Objective: The objective of our study was to investigate the feasibility of computerized segmentation of lesions on head and neck CT scans and evaluate its potential for estimating changes in tumor volume in response to treatment of head and neck cancers.
Materials and methods: Twenty-six CT scans were retrospectively collected from the files of 13 patients with 35 head and neck lesions. The CT scans were obtained from an examination performed before treatment (pretreatment scan) and an examination performed after one cycle of chemotherapy (posttreatment scan). Thirteen lesions were primary site cancers and 22 were metastatic lymph nodes. An experienced radiologist (radiologist 1) marked the 35 lesions and outlined each lesion's 2D contour on the best slice on both the pre- and posttreatment scans. Full 3D contours were also manually extracted for the 13 primary tumors. Another experienced radiologist (radiologist 2) verified and modified, if necessary, all manually drawn 2D and 3D contours. An in-house-developed computerized system performed 3D segmentation based on a level set model.

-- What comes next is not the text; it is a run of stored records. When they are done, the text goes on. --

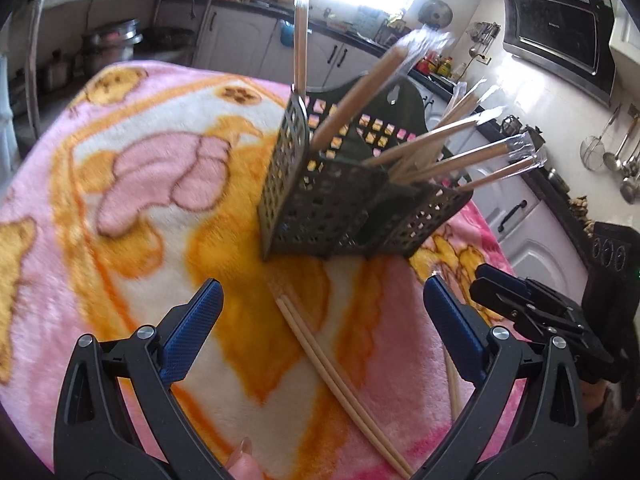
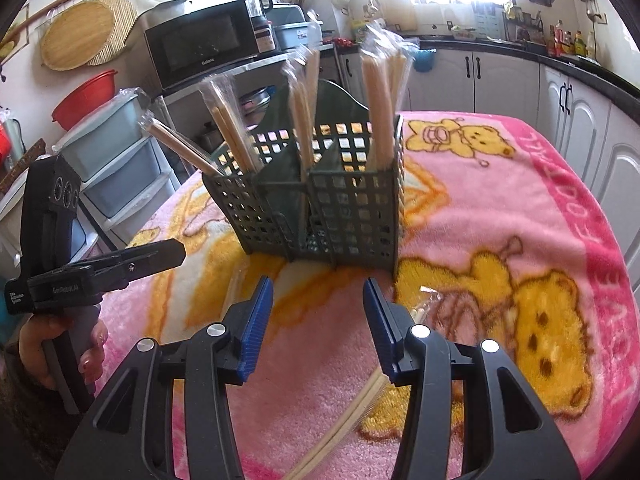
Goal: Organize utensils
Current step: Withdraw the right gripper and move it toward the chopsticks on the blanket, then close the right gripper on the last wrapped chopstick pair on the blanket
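Observation:
A dark green perforated utensil caddy [image 1: 340, 208] [image 2: 320, 208] stands on the pink blanket and holds several plastic-wrapped chopstick pairs [image 1: 460, 152] [image 2: 380, 104]. My left gripper [image 1: 320, 308] is open and empty just above a loose wrapped chopstick pair [image 1: 336, 384] lying on the blanket in front of the caddy. My right gripper [image 2: 318, 304] is open and empty, close in front of the caddy; it shows in the left wrist view [image 1: 532, 308]. Another wrapped chopstick pair [image 2: 352, 416] lies beneath the right gripper. The left gripper shows at the left of the right wrist view [image 2: 120, 264].
The pink cartoon blanket [image 1: 120, 200] [image 2: 520, 240] covers the table. Kitchen cabinets [image 2: 500, 80], a microwave [image 2: 200, 48], plastic drawers [image 2: 120, 168] and a range hood [image 1: 560, 32] surround the table. Ladles hang on the wall [image 1: 616, 152].

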Tool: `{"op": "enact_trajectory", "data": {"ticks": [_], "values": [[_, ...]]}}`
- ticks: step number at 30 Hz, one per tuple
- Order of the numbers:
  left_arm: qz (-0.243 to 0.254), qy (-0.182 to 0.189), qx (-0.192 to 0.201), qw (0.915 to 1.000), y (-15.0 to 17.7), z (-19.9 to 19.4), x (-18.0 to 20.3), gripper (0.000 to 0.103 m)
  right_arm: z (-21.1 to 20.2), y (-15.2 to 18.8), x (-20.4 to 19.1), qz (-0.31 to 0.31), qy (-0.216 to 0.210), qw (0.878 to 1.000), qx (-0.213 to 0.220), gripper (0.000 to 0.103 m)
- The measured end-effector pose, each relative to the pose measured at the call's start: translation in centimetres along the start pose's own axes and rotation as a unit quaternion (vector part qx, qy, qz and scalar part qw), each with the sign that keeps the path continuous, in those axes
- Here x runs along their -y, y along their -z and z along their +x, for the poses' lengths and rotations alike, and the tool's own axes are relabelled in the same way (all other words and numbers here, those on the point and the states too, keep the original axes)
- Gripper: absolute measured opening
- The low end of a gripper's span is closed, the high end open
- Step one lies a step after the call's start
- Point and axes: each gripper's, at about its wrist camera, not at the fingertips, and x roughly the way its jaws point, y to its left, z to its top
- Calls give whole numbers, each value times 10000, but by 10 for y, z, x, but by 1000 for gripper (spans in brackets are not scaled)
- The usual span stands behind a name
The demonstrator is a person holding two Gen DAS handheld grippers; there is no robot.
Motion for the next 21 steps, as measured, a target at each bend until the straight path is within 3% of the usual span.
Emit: {"op": "enact_trajectory", "data": {"ticks": [12,21], "values": [[-301,272,-437,9982,13,36,-6,92,9,13,22,224,195,9993,-233,45],[-353,225,-672,9969,13,62,-5,77,19,17,39,416,361,9976,-428,45]]}}
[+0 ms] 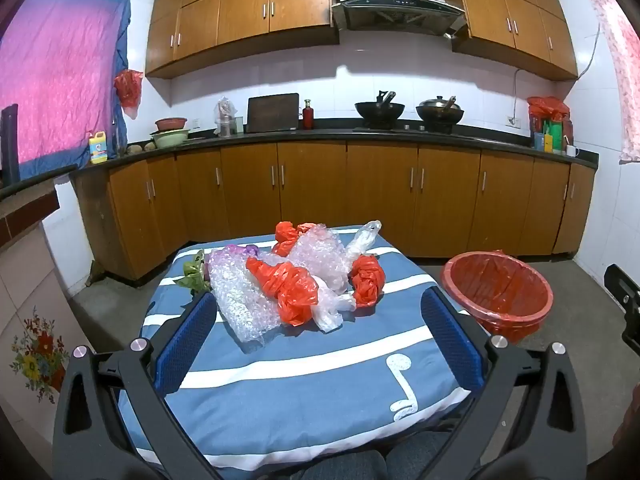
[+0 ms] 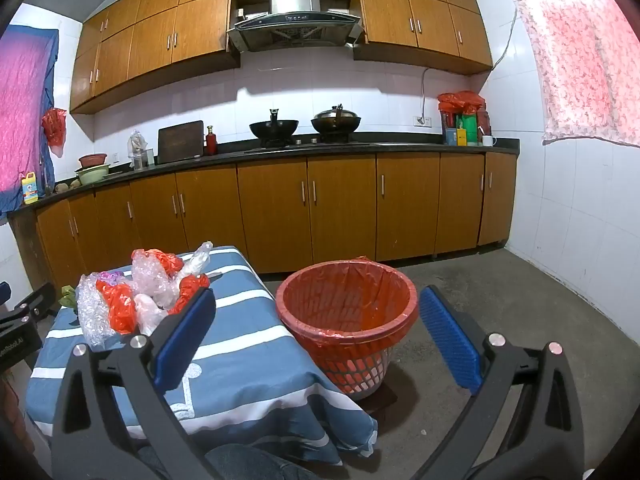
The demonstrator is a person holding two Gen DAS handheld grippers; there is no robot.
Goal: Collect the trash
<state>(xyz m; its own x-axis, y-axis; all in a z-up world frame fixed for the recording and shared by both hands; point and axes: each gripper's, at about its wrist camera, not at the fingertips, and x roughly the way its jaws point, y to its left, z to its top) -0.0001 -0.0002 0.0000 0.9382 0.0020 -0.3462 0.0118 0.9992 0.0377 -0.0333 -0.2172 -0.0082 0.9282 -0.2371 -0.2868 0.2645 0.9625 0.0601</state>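
Kitchen floor at lower right held a bin point(image 2: 347, 320), red-lined, nothing visible inside; left claw point(image 1: 318, 332) and right claw point(image 2: 316, 336) gaped, released.

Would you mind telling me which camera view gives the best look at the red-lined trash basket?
The right wrist view: the trash basket sits central on the floor, showing rim, liner and latticed base. The left wrist view shows the basket only near its right edge, its base hidden.
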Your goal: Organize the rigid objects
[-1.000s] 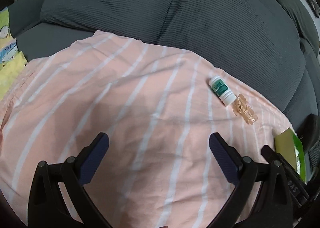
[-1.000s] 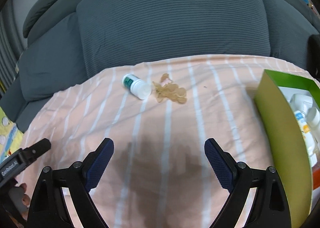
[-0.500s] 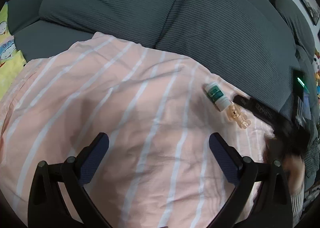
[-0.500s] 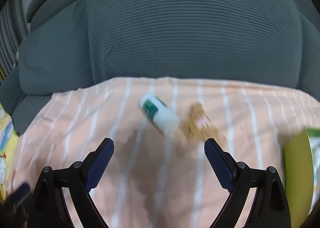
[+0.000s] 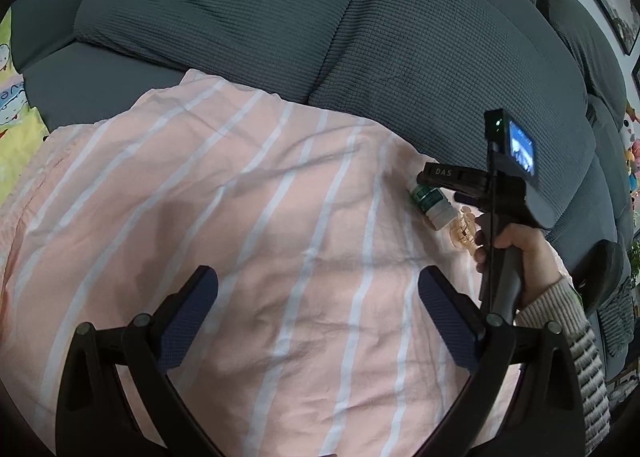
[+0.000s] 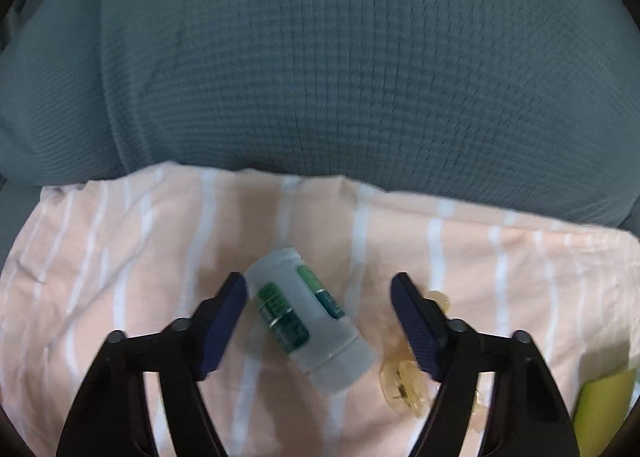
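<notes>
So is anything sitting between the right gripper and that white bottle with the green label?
Nothing visible. The white bottle already lies on its side between the right gripper's closing jaws, pads not yet on it. The amber hair clip lies close by its cap end, partly behind the right-hand jaw.

I see a peach cloth with white stripes (image 5: pixel 248 225) spread over the seat of a grey sofa (image 5: pixel 420 57), wrinkled across its middle. At the sofa's left end lies yellow cartoon-print fabric (image 5: pixel 8 97).
</notes>
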### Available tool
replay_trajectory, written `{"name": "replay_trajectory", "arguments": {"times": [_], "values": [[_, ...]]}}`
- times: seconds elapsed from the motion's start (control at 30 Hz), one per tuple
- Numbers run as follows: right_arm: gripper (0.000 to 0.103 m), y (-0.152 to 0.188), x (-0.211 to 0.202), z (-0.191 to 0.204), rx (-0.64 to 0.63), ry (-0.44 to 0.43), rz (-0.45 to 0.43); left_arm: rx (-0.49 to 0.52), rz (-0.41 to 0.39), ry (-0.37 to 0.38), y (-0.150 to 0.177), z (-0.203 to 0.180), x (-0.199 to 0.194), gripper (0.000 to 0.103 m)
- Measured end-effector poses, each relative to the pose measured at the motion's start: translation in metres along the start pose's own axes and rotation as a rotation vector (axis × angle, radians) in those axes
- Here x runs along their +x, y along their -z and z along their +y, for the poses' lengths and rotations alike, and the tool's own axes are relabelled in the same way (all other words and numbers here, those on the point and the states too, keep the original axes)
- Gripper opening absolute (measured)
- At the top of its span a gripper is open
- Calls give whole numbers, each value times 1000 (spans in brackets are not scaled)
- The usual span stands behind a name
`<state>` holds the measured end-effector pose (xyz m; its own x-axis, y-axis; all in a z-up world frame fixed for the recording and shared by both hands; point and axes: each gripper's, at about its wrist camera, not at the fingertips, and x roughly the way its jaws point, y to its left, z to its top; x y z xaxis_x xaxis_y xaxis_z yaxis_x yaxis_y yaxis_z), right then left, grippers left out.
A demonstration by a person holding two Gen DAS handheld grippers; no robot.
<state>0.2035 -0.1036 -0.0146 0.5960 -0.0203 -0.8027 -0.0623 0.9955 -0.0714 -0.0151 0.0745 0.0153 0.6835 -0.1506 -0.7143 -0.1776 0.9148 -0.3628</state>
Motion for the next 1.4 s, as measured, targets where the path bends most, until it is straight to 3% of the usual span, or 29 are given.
{"name": "replay_trajectory", "arguments": {"times": [0.1,0.23,0.33,0.47,0.63,0.77,0.9,1.03,1.2,1.33,1.4], "values": [[69,2,13,-7,43,-43,29,-12,4,-2,-1,5,0,100],[47,9,25,-3,28,-63,58,-25,10,-5,-3,8,3,100],[43,17,20,4,-7,-39,40,-30,9,-11,-3,9,4,100],[42,34,-10,-2,31,-188,5,-34,12,-3,0,6,5,100],[41,77,-61,-29,152,-322,-23,1,8,-28,6,-4,6,100],[41,112,-87,-43,202,-350,-28,6,31,-29,14,-10,11,100],[41,142,-104,-39,200,-314,-22,37,48,-14,22,-21,16,100],[41,176,-129,-40,162,-193,-75,72,62,-17,30,-32,20,100],[42,189,-130,-53,197,-272,-5,93,106,11,43,-42,28,99],[59,188,-136,-63,222,-301,1,85,139,62,51,-47,30,99],[60,190,-138,-69,254,-311,-9,80,157,91,55,-51,32,99]]}}
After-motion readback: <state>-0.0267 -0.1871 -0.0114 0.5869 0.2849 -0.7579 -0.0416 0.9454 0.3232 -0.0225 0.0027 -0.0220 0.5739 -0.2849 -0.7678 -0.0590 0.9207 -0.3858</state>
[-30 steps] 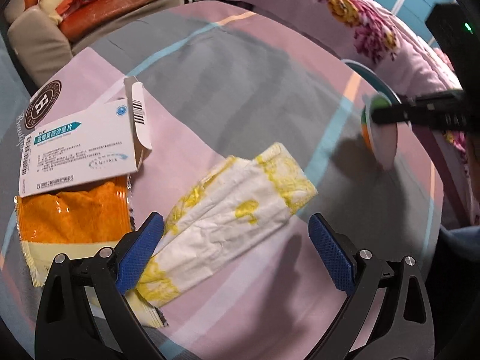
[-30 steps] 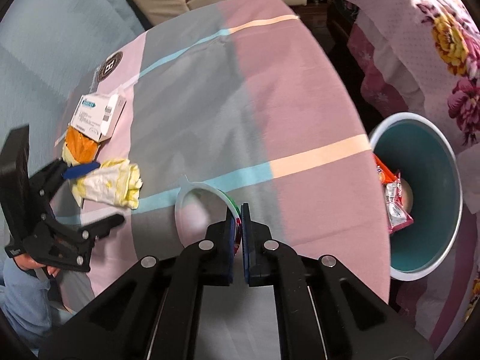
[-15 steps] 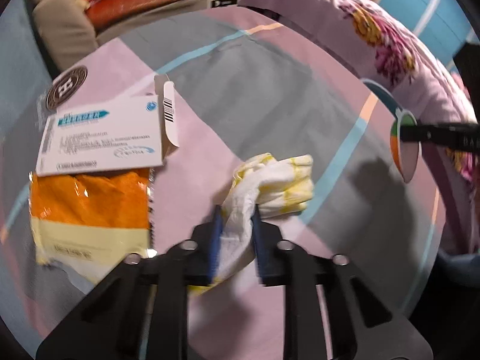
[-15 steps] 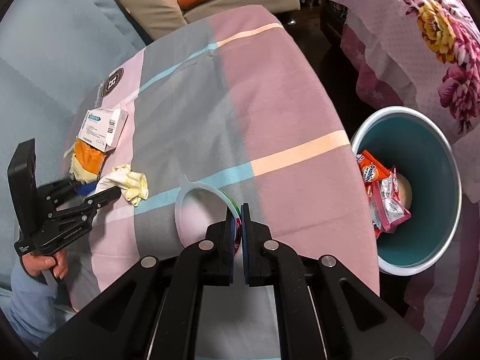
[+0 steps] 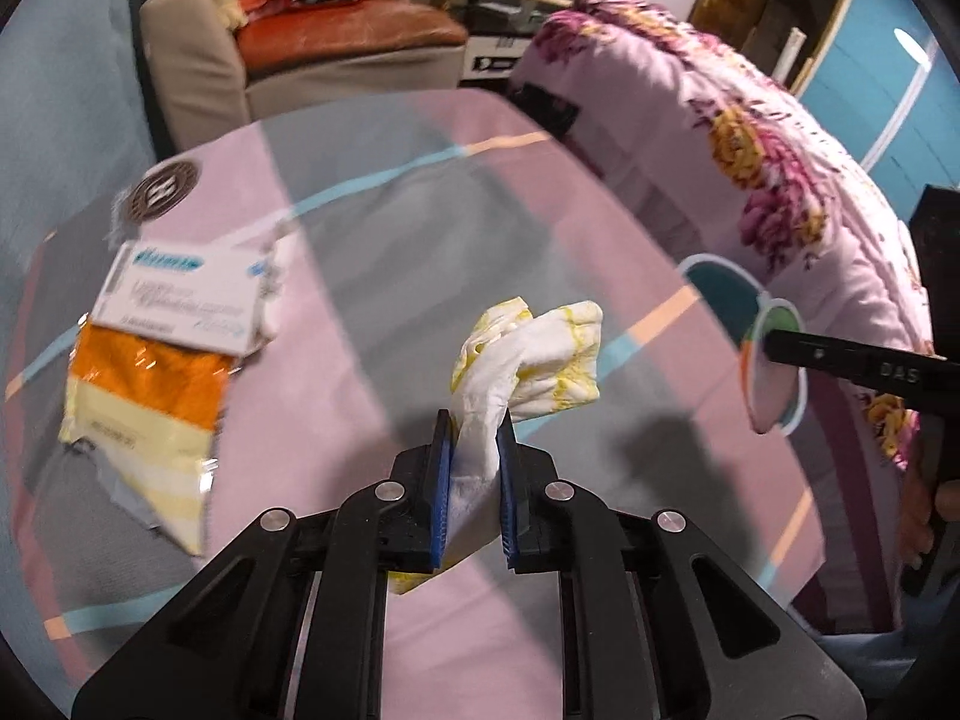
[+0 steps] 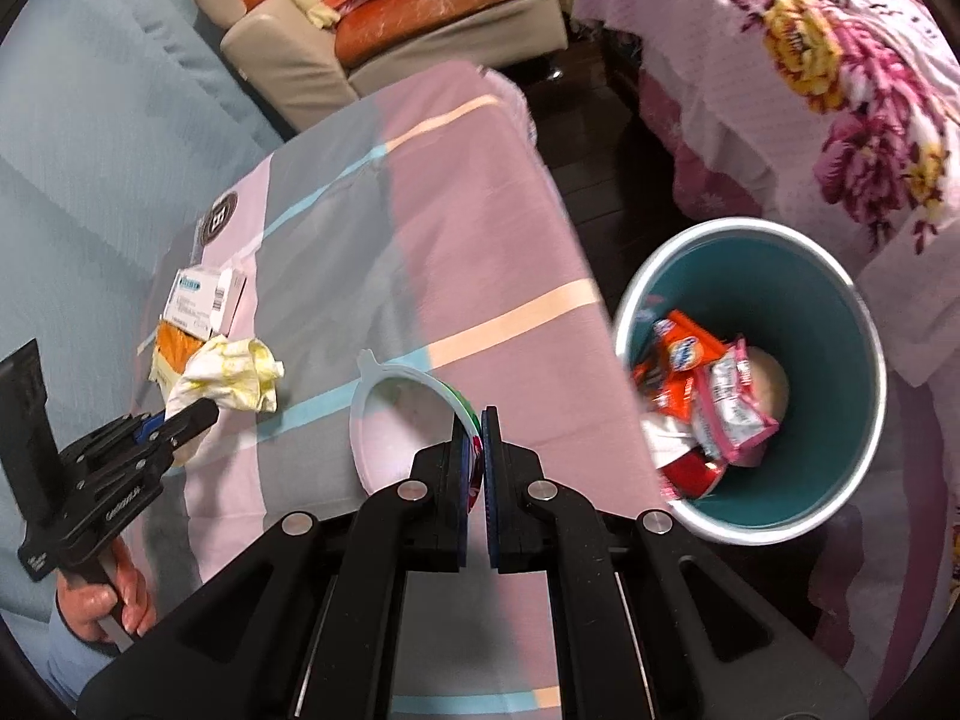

Results: The computer-estimated change in tumor volume and percentage change in tumor volume between the pre- and posttreatment scans achieved a high correlation (intraclass correlation coefficient [ICC] = 0.98 and 0.98, respectively) with the estimates from manual segmentation for the 13 primary tumors. The average error in estimating the percentage change in tumor volume by automatic segmentation relative to the radiologists' average error was -1.5% +/- 5.4% (SD). For the 35 lesions, the ICC between the automatic and manual estimates of change in pre- to posttreatment tumor area was 0.93 and of percentage change in pre- to posttreatment tumor area was 0.85. The average error in estimating the percentage change in tumor area by automatic segmentation was -3.2% +/- 15.3%.
Conclusion: Preliminary results indicate that this computerized segmentation system can reliably estimate changes in tumor size on CT scans relative to radiologists' manual segmentation. This information can be used to calculate changes in tumor size on pre- and posttreatment scans to assess response to treatment.